== Records from a collection ==

------------------------------------------------------------------------

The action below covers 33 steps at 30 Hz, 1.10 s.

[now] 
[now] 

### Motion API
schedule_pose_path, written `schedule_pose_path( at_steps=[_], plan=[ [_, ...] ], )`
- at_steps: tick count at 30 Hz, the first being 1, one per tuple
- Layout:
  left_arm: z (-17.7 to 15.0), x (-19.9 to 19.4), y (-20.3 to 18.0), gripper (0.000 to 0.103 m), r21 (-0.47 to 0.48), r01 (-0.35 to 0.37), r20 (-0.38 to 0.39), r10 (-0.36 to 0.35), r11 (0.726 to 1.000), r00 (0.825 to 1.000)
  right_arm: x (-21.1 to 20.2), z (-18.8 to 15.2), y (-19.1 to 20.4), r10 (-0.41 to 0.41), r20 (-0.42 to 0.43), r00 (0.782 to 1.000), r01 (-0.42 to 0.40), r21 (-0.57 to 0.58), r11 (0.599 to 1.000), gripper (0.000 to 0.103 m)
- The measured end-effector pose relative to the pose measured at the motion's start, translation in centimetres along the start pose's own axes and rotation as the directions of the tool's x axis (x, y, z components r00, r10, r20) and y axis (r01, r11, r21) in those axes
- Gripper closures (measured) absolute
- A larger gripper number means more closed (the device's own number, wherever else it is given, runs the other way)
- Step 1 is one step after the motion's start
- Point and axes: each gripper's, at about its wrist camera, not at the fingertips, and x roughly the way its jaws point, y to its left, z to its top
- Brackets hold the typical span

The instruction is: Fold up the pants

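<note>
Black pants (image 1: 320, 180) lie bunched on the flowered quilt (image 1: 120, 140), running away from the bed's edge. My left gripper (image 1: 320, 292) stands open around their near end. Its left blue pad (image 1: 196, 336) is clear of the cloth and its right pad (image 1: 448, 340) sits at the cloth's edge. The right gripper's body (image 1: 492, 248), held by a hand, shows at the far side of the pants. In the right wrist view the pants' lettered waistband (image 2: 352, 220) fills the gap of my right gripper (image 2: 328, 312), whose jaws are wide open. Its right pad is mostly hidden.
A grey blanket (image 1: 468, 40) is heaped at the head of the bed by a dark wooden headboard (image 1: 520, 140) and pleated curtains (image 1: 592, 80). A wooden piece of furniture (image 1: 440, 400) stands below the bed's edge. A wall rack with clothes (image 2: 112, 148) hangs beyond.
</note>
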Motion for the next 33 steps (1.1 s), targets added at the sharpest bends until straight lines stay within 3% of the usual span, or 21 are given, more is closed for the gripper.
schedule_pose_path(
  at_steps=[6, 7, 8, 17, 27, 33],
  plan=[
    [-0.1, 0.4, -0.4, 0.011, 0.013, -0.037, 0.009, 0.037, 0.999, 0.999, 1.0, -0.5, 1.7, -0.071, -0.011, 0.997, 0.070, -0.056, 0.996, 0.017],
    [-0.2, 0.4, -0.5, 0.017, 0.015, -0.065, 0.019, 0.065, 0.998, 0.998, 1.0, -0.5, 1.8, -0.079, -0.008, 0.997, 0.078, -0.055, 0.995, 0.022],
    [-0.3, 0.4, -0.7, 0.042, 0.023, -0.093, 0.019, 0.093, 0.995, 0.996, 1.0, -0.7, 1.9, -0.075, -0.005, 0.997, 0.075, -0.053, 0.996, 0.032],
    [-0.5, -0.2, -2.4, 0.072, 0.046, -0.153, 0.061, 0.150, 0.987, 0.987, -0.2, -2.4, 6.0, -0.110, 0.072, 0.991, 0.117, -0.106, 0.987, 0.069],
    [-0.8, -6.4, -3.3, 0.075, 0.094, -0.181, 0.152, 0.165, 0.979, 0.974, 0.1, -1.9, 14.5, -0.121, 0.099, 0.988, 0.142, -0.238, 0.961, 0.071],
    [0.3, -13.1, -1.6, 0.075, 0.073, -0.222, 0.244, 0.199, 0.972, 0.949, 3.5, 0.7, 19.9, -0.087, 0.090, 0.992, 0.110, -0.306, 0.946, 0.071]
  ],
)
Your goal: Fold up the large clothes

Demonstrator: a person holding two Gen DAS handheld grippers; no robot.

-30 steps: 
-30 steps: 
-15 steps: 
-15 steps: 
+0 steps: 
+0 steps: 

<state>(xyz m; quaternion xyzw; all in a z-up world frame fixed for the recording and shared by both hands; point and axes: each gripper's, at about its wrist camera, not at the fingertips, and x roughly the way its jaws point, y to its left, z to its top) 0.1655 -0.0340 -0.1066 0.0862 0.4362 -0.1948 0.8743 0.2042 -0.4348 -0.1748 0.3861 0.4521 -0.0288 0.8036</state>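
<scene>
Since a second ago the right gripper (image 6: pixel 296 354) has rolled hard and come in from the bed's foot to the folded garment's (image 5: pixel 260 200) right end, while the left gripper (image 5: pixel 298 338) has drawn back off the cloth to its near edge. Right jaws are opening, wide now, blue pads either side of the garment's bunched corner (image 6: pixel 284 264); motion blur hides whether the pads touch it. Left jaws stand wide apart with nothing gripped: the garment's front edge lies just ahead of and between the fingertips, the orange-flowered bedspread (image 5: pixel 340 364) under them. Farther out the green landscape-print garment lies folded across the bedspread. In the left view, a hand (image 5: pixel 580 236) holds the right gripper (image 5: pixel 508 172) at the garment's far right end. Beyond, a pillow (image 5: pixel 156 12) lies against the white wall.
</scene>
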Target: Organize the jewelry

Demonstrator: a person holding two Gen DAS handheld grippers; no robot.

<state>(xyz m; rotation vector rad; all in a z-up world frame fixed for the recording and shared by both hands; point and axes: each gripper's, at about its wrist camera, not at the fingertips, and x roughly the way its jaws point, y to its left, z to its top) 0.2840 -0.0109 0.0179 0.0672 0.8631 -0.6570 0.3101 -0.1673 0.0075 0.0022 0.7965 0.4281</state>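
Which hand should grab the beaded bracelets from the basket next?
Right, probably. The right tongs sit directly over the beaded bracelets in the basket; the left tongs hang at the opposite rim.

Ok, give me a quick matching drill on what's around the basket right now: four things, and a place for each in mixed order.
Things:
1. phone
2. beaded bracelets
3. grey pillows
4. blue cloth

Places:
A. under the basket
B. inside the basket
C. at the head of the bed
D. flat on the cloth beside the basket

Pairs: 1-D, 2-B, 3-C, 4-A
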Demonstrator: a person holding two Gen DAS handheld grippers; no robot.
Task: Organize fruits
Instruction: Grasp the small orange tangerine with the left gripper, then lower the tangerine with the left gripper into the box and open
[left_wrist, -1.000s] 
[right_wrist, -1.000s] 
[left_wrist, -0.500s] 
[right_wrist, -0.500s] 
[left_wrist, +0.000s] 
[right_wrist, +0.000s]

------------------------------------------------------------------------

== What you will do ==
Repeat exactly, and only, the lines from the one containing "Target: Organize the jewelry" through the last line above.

== Response to the exercise ==
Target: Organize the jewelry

Demonstrator: a person holding two Gen DAS handheld grippers; no robot.

<state>(xyz m; rotation vector rad; all in a z-up world frame fixed for the recording and shared by both hands; point and axes: each gripper's, at about its wrist camera, not at the fingertips, and x roughly the way its jaws point, y to its left, z to its top) 0.2840 -0.0109 0.0179 0.0672 0.8631 -0.6570 0.3101 -0.1673 0.0075 0.0022 0.7965 0.4281</state>
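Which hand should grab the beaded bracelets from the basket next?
Right, probably. The right tongs sit directly over the beaded bracelets in the basket; the left tongs hang at the opposite rim.

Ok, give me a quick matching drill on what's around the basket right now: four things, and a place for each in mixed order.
Things:
1. phone
2. beaded bracelets
3. grey pillows
4. blue cloth

Places:
A. under the basket
B. inside the basket
C. at the head of the bed
D. flat on the cloth beside the basket

Pairs: 1-D, 2-B, 3-C, 4-A
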Demonstrator: a person holding two Gen DAS handheld grippers; no robot.
Task: Organize fruits
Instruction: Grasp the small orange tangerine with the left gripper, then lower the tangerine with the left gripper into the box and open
[left_wrist, -1.000s] 
[right_wrist, -1.000s] 
[left_wrist, -0.500s] 
[right_wrist, -0.500s] 
[left_wrist, +0.000s] 
[right_wrist, +0.000s]

That brings the answer to completion.